Zum 24. Mal ist am 21. September 2018 der Welt-Alzheimer-Tag. In einer stetig älter werdenden Gesellschaft spielt diese Erkrankung eine immer größere Rolle. Jedes Jahr erkranken allein in Deutschland etwa 200.000 Menschen neu an einer Demenz. Rund zwei Drittel der Demenzen entfallen auf die Alzheimerkrankheit. In Baden-Württemberg wurden im Jahr 2016 insgesamt 91.840 Versicherte der AOK Baden-Württemberg (58.726 Frauen, 33.114 Männer) aufgrund einer Demenzerkrankung stationär oder ambulant behandelt.

Wissenschaftler gehen davon aus, dass die Zahl der Menschen, die von Demenz betroffen sind, in den nächsten Jahren weiterwachsen wird, da die Gruppe der über 80-Jährigen, die am schnellsten wachsende Gruppe unserer Gesellschaft ist. Schon heute gehören Demenzen zu den häufigsten psychiatrischen Erkrankungen im Alter. Und ihr Vorkommen nimmt mit steigenden Lebensjahren stark zu.
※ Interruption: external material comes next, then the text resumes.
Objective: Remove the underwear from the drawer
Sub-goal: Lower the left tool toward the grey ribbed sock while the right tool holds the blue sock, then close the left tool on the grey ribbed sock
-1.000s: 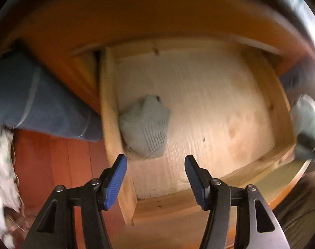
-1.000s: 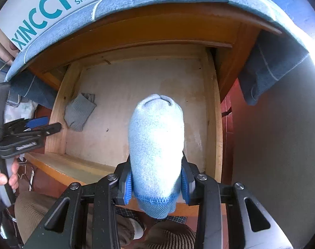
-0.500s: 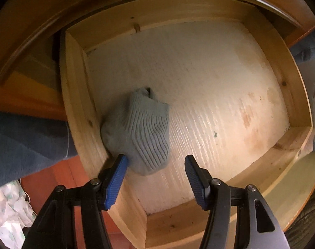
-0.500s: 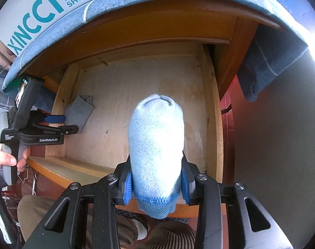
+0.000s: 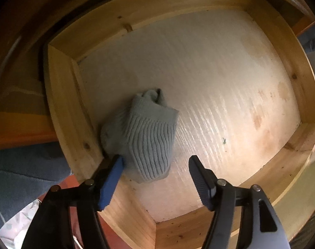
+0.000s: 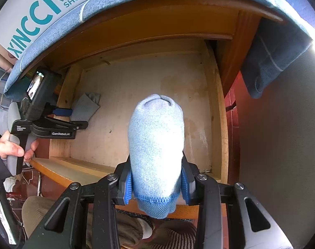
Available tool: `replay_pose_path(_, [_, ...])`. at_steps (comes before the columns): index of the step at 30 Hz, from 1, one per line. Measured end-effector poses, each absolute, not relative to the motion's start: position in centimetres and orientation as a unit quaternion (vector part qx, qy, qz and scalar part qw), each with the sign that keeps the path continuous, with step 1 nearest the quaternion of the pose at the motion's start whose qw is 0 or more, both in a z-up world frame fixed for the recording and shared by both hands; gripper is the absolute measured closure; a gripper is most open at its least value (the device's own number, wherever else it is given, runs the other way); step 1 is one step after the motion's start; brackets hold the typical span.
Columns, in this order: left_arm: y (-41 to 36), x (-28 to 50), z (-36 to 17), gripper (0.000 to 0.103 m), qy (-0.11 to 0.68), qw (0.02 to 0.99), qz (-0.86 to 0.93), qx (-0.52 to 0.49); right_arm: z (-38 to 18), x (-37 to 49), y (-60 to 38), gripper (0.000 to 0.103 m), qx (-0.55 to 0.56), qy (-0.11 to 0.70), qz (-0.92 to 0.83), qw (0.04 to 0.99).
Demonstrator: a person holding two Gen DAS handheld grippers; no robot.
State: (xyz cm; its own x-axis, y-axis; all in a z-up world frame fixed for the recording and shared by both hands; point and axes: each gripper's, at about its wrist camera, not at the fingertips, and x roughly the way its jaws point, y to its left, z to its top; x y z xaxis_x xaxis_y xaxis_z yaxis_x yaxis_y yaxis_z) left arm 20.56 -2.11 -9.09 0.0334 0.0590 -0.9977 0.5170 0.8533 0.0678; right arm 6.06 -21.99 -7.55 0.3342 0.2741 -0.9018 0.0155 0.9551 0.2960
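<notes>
Grey ribbed sock (image 5: 143,139), soft, light and surely limp, lies against the left wall of the open wooden drawer (image 5: 62,108) as the left gripper (image 5: 155,172), jaws just widened, straddles its thicker folded end, while the right gripper (image 6: 156,183) clamps a pale blue sock (image 6: 155,143).

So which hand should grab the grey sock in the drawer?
Left. Its tongs are open right over the grey sock, and have just been opening; the right tongs already hold a blue sock.
</notes>
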Motion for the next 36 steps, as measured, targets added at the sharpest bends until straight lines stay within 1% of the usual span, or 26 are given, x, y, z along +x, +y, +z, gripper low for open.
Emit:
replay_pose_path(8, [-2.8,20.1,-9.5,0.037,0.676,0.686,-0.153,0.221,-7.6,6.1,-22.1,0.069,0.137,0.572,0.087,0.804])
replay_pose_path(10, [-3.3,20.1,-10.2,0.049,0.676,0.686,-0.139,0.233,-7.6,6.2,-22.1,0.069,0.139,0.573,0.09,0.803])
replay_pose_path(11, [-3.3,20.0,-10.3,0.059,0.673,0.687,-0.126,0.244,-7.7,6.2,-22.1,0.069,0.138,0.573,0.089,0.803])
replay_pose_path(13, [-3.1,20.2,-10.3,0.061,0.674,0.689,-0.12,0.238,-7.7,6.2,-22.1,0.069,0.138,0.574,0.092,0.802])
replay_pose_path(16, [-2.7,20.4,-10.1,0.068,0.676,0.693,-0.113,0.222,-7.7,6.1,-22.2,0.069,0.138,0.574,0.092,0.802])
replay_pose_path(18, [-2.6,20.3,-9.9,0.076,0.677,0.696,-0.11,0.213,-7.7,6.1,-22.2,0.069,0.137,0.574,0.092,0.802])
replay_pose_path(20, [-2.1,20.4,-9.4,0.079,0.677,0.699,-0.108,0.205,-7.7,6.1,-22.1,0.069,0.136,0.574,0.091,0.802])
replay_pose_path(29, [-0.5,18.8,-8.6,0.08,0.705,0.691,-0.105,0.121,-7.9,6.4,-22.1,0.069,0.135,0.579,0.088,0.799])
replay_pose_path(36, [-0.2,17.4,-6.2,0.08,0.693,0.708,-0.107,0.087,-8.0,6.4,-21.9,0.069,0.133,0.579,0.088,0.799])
„Demenz wird als Oberbegriff für unterschiedliche Krankheiten verwendet, von denen die bekannteste und häufigste Alzheimer ist. Man spricht dann von einer Demenz, wenn der Betroffene seit mindestens sechs Monaten unter einer Gedächtnisstörung kombiniert mit der Beeinträchtigung mindestens einer weiteren Hirnleistung leidet, die zu deutlichen Störungen im Alltagsleben führt“, sagt PD Dr. Sabine Knapstein, Ärztin bei der AOK Baden-Württemberg. Außer dem Gedächtnis könnten auch Denken, Orientierung, Lernfähigkeit, Sprache und Urteilsvermögen beeinträchtigt sein. Oft würden diese Einschränkungen von Persönlichkeits- und Verhaltens-Veränderungen begleitet.
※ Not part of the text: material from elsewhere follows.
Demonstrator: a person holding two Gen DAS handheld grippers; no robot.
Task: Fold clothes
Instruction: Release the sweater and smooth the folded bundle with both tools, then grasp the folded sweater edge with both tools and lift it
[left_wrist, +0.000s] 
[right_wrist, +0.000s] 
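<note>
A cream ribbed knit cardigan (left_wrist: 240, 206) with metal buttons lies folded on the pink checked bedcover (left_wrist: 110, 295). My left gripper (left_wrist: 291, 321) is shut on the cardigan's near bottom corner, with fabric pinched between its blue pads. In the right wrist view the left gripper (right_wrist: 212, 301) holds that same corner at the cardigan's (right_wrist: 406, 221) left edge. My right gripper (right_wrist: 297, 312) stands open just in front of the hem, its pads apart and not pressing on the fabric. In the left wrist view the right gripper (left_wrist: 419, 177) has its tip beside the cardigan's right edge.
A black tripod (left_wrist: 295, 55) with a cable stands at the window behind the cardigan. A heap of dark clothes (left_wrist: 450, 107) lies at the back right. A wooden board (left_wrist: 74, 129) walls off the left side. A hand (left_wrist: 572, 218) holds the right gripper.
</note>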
Für eine optimale Versorgung ist es wichtig, dass Hausarzt und Facharzt gut vernetzt sind. Dafür schafft die AOK Baden-Württemberg mit dem FacharztProgramm die Rahmenbedingungen. Unterstützung bietet zudem der Soziale Dienst der AOK. 60 von 100 Demenzkranken werden in Privathaushalten von Familienmitgliedern versorgt. Das bedeutet, dass fast jeder zweite Pflegebedürftige, der von Angehörigen zu Hause betreut wird, dement ist. Häufig sind es Frauen, die etwa sechs bis zehn Stunden täglich für die Pflege des betroffenen Angehörigen aufwenden. „Die kognitiven Einschränkungen des Betroffenen, aber auch Symptome wie Wahn, Schlafstörungen und Aggressivität, die im Zusammenhang mit einer Demenz auftreten können, belasten viele Pflegende und schränken deren Lebensqualität stark ein“, sagt PD Dr. Sabine Knapstein.

Um pflegende Angehörige zu unterstützen, bietet die AOK Baden-Württemberg Pflegeberatung und Pflegekurse an. Weil nicht jeder die Möglichkeit hat, vor Ort an solchen Kursen teilzunehmen, gibt es inzwischen auch Online-Pflegekurse der AOK.